Letter by Xia Regarding Article, “High-Density Lipoproteins and Their Constituent, Sphingosine-1-Phosphate, Directly Protect the Heart Against Ischemia/Reperfusion Injury In Vivo via the S1P3 Lysophospholipid Receptor”
To the Editor:
I read with interest the study by Theilmeier and colleagues1 reporting that high-density lipoproteins (HDL) and their constituent, sphingosine 1-phosphate (S1P), directly protect the heart against ischemia/reperfusion injury via the S1P3 receptor. From their observations, the authors conclude that S1P/S1P3 are responsible for the atheroprotective effects of HDL.
S1P is constitutively present in plasma or serum at a concentration that is 20- to 100-fold higher than its Kd value to the receptors, with more than 50% of the S1P bound to HDL.2 In this respect, HDL could function either as a carrier of S1P to facilitate its bioactivity or as a scavenger to neutralize it. Indeed, S1P bound to HDL has been shown to be both biologically active and inactive under various circumstances. Interestingly, S1P also seems to have opposing effects that mediate anti- or proinflammatory and vasorelaxant or vasoconstrictive reactions in vasculature.3 This is thought to depend on the differential expression/function of the cell-surface S1P-receptor subtypes and undefined intracellular effectors of S1P. Additionally, reconstituted HDL that does not contain S1P has antiatherogenic and antiinflammatory effects similar to those of native HDL, both in vitro and in vivo. Furthermore, we found that adhesion molecule expression, induced by 2 to 5 μmol/L S1P, was inhibited by either reconstituted or native HDL,4 suggesting that S1P is not required for the antiinflammatory effect of HDL.

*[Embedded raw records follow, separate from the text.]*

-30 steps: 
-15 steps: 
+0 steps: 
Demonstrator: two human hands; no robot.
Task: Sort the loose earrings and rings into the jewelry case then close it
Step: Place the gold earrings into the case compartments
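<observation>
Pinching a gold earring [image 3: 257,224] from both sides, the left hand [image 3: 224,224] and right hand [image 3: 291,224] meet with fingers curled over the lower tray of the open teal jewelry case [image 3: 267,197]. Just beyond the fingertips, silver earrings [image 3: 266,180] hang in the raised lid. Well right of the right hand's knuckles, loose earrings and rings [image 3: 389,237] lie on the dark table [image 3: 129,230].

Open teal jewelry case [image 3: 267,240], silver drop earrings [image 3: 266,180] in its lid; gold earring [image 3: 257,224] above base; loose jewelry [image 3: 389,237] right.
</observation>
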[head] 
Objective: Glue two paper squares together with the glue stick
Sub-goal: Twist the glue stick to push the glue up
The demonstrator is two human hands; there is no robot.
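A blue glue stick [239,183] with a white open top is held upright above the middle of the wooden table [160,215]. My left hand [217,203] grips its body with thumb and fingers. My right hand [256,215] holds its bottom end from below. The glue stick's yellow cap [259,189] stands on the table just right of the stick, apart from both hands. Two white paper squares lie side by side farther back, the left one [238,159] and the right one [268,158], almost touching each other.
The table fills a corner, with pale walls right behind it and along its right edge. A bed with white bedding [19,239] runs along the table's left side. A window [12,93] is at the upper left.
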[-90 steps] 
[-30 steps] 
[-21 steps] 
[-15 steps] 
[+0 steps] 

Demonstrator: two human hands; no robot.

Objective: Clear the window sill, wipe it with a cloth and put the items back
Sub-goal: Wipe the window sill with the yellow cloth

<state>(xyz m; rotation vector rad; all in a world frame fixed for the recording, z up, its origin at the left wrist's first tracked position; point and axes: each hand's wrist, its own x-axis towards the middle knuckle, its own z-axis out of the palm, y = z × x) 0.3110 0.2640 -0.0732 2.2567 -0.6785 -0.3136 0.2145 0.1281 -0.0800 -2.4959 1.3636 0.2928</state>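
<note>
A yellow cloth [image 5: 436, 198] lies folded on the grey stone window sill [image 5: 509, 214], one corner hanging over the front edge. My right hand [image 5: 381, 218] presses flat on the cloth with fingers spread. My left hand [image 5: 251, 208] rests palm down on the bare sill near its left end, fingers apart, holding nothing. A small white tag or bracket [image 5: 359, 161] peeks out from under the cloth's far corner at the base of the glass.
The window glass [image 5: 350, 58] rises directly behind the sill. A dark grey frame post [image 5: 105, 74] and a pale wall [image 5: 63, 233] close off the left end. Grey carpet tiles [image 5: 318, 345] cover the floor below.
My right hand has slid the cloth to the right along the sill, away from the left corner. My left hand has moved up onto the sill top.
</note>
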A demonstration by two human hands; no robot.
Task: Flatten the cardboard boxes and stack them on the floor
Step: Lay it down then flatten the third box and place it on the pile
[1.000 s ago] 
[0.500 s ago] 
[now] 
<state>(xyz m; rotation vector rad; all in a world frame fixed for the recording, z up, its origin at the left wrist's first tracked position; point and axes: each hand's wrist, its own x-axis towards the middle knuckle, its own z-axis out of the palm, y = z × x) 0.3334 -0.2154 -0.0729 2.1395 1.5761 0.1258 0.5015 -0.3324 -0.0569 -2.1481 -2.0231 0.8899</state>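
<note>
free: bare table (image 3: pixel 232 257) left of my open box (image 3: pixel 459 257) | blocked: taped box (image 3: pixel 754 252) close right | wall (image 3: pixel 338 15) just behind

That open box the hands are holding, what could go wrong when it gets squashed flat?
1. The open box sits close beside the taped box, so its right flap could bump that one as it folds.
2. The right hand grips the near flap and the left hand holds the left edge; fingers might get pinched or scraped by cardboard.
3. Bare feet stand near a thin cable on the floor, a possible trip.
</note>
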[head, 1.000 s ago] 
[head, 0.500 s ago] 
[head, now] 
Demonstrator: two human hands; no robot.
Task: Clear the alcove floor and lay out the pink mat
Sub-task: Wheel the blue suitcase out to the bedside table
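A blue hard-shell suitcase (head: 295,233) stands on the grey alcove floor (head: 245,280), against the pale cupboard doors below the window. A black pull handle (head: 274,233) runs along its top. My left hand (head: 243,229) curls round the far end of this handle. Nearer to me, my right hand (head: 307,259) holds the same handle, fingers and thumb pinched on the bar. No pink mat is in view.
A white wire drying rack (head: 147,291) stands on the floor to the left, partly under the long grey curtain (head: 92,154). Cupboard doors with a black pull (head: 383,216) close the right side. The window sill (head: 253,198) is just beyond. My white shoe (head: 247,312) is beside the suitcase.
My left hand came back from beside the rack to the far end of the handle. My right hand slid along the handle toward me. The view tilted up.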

To accept the concept that HDL functions through the S1P/S1P3 signaling pathway, as proposed by Theilmeier et al,1 a number of questions require further attention. First, is there a significant change in the levels and/or the bioactivity of S1P in blood after a single intravenous administration of HDL or even S1P? S1P has a short half-life (approximately 2 hours) and is easily degraded. Second, is HDL-bound S1P able to bind to and activate S1P3 directly? Third, does a deficiency of S1P3 per se influence the reperfusion injury in S1P3-/- mice? Finally, why does S1P that decreases myocardial perfusion, as the authors have previously reported,5 have a similar protective effect against reperfusion injury as HDL, which increases myocardial perfusion, through the same S1P3 receptor? By addressing these questions, we may obtain a greater understanding of the role of S1P/S1P3 in atheroprotection and of its involvement in the functional properties of HDL—namely, are they carriers or scavengers of S1P?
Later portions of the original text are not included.